Female sexual dysfunction (FSD) is an important component of sexual health. The Biopsychosocial Model of Care (BPSM) defines sexual dysfunction as a complex interaction of biological (genetics, pathology, physiology), social (socio-economical, cultural, environmental, and relational) and psychological (emotions, thoughts and behavioural) factors. Few South African studies have investigated the above factors and if they influence FSD.
The aim of this study was to examine the biopsychosocial factors (exposures) and if they are associated with sexual dysfunction in self-identified females in Gauteng, South Africa, during 2013-2023. 
Biopsychosocial factors (exposures) included: socio-cultural factors such as employment, relationship status, alcohol consumption, smoking, number of children, number of sexual partners, sexual orientation and exercise;  psychological factors such as concern about having a STI, concern about low sex drive, concern about orgasm; and biomedical factors such as age, number of pregnancies, regularity of menstruation period, hormone replacement therapy, contraception, fertility treatment, pain, hysterectomy, menopausal status, previous infections, bladder and bowel symptoms, comorbidities, and menopausal status.

Clinical records from self-identified females (binary, cisgender, transgender, non-binary, agender, or gender-queer) were accessed from two sexual health clinics. These were exported to Microsoft Excel and Stata Version 18.0. A cross-sectional design was assembled to analyse a convenient sample of 1,595 patient records. Prevalence and associations were examined by different biopsychosocial exposure variables and FSD, as measured with the Female Sexual Function Index, using inferential statistics, prevalence ratios, and multivariate logistic regression models.

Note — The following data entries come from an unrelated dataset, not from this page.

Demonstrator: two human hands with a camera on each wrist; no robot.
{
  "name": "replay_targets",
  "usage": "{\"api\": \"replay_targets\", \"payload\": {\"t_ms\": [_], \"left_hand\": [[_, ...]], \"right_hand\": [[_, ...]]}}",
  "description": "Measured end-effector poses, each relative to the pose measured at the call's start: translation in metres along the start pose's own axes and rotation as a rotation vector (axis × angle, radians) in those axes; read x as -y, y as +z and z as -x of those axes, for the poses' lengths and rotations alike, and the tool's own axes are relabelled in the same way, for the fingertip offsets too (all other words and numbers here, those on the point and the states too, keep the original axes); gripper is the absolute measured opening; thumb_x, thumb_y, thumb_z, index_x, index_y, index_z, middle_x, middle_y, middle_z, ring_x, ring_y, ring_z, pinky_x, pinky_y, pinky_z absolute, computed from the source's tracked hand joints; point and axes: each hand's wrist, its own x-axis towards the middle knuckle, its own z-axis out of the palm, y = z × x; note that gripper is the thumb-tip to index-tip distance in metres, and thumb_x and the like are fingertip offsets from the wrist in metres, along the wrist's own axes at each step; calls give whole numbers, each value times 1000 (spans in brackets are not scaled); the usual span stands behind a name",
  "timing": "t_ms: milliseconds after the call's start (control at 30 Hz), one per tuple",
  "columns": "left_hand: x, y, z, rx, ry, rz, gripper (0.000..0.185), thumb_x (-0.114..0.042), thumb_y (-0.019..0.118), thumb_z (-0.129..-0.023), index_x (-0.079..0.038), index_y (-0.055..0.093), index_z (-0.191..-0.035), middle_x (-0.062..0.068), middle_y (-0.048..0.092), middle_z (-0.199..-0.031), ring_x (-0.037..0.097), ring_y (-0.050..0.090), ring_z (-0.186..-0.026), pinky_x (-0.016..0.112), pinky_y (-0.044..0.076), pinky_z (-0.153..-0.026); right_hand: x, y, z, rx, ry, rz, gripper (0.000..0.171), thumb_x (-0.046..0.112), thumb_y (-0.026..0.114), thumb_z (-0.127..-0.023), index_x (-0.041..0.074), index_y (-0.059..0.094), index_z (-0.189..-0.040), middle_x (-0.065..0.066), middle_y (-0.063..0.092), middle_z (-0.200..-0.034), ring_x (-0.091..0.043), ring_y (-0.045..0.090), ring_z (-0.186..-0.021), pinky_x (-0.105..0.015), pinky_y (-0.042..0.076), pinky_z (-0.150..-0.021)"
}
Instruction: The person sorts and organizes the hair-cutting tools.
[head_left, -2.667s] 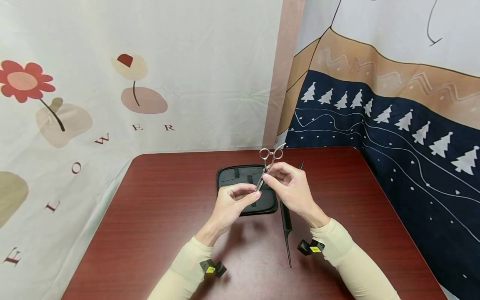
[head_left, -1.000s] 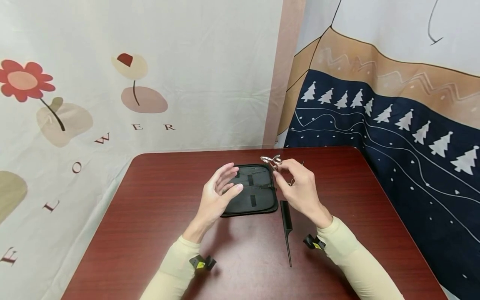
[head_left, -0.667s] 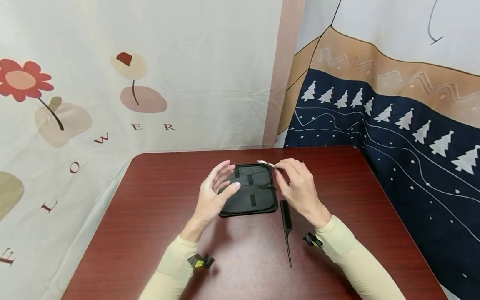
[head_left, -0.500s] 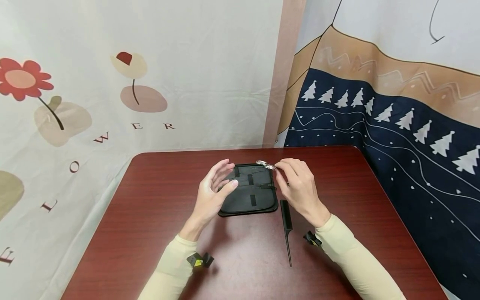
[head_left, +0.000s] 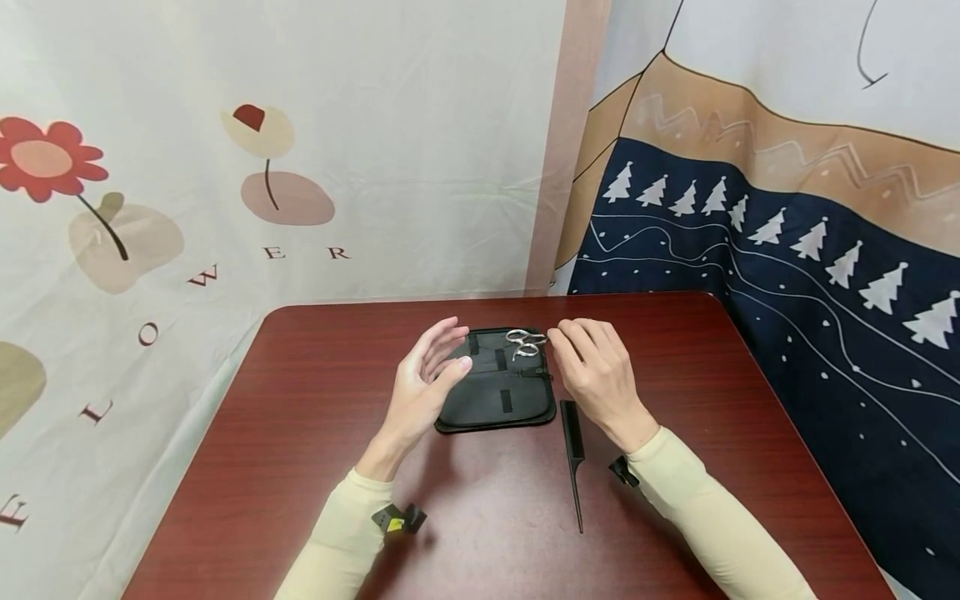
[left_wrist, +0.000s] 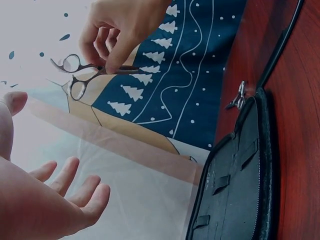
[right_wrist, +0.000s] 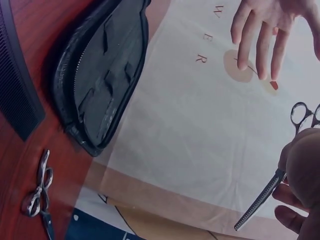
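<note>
printed cloth hangs behind a red-brown table [head_left: 300, 433]; one sheet shows flowers and letters, the other white trees on dark blue.

we find our right hand [head_left: 596, 379] pinching a pair of silver scissors [head_left: 525, 343] at the shank, thumb and fingers curled round it. the finger rings point toward our left side and hang over the far edge of an open black case [head_left: 495, 392]. in the left wrist view the scissors [left_wrist: 85, 75] are held clear of the case [left_wrist: 235, 200], in the air, not touching it. in the right wrist view the blades [right_wrist: 260, 200] run out below the fingers, closed, with a toothed edge like a thinning shear.

our left hand [head_left: 423, 383] hovers just beside the case's left edge, fingers spread and straight, holding nothing.

progress, as we judge it: the case lies flat and unzipped, its elastic loops showing, and none of them holds a tool. the scissors are over it but not yet seated. a black tail comb [head_left: 573, 450] lies on the table just right of the case, untouched. the right wrist view shows a second pair of scissors [right_wrist: 37, 192] on the table beyond the case, also outside it. so stowing is barely begun, in our reading.
</note>
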Motion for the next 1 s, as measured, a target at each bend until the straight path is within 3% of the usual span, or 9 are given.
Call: {"api": "replay_targets", "payload": {"t_ms": [267, 467, 667, 800, 1000], "left_hand": [[-3, 1, 0, 8, 6, 3, 62, -6, 71, -108, -15, 52, -167, 12, 65, -161, 31, 56, -160, 20, 50, -124], [-8, 2, 0, 11, 34, -48, 64, -7, 73, -106, -17, 53, -166, 10, 66, -160, 31, 56, -160, 27, 52, -124], [-15, 5, -1, 31, 87, -161, 67, -10, 78, -103, -21, 55, -165, 6, 68, -160, 25, 60, -157, 33, 52, -121], [-19, 9, 1, 47, 127, -269, 69, -17, 81, -101, -25, 56, -165, 1, 68, -161, 26, 61, -156, 46, 53, -122], [-24, 17, 7, 58, 152, -437, 76, -32, 87, -96, -33, 55, -165, -9, 66, -162, 18, 62, -153, 56, 52, -123]], "right_hand": [[-1, -1, 1, 24, -15, 14, 15, -1, 67, -108, -1, 79, -117, -19, 79, -111, -38, 73, -99, -49, 63, -84], [-2, -2, 4, 40, -20, 10, 17, 1, 65, -110, -1, 79, -118, -19, 78, -110, -38, 73, -99, -49, 63, -85], [-4, 0, 5, -11, -53, 0, 14, 1, 69, -106, -1, 79, -117, -19, 77, -108, -38, 72, -97, -51, 63, -85], [-5, 0, 6, -55, -80, -4, 15, 1, 73, -102, -1, 79, -116, -19, 77, -106, -38, 72, -95, -51, 62, -83], [-5, 0, 7, -52, -89, 18, 13, 5, 70, -107, 1, 79, -114, -18, 76, -105, -36, 72, -96, -49, 61, -81]]}}
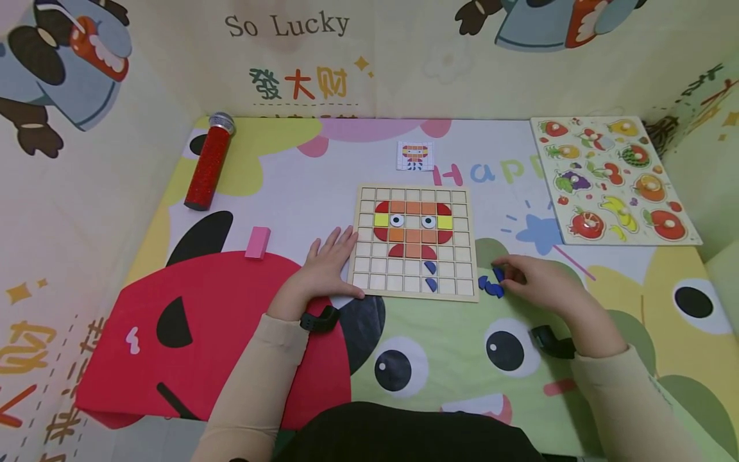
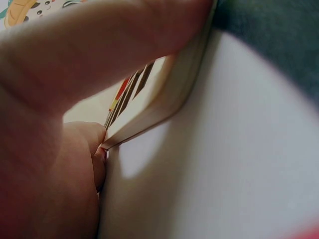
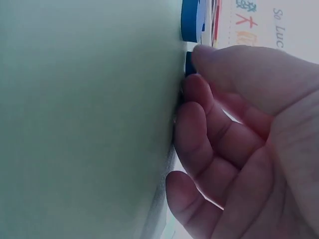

The prevalence estimate of FSD was 84.17% (N = 1595). Stratified prevalence estimates of FSD by factors such as concern about sex drive, orgasm, or sexually transmitted infections, were > 90%.  Prevalence ratios amongst all factors varied between 0.87-1.34. Pain during sex (AOR = 6.02, p = 0.000), concern about sex drive (AOR = 6.48, p = 0.000) and orgasm (AOR = 5.22, p = 0.000), number of sexual partners (AOR = 0.61, p = 0.000) and relationship status (AOR = 0.17, p = 0.005) were found to be significantly associated with FSD. In addition, factors such as contraception use (OR = 1.33, p = 0.048), urinary symptoms (OR = 2.22, p = 0.000), concern about STI (OR = 0.37, p = 0.000), and doing exercise (OR = 0.56, p = 0.000) were also associated with FSD and adjusted for in the final regression model. No interactions between variables were found.

The period prevalence of clinically relevant FSD in our sample is higher than many reported prevalence rates for FSD in mid- and low-income countries.
Stratified by biomedical factor, some of the highest prevalences of FSD was noted in those who experienced pain during sex and in those who experienced urinary frequency. Urinary incontinence can directly affect sexual function due to leaking during intercourse, or indirectly due to consequent avoiding of intercourse due to fear of leaking. The concern is that approximately 25-45% of women will experience some form of urinary incontinence symptoms in their lifetime and perhaps FSD based on this assumption.
The inclusion of factors such as contraception, urinary frequency, concern about STI and exercise in a final regression model, are supported by previous studies that found significant associations between these factors and FSD. Differences in associated factors when compared to existing literature, may speak to the complexity and biopsychosocial specificity of factors associated with FSD.

The results suggest that several biopsychosocial factors are associated with FSD and that FSD is multifactorial (Figure 1). The study made a unique contribution to the body of knowledge by including self-identified females. Future research should focus on longitudinal, cohort and/or intervention studies to determine not only association, but also temporality and ultimately causation.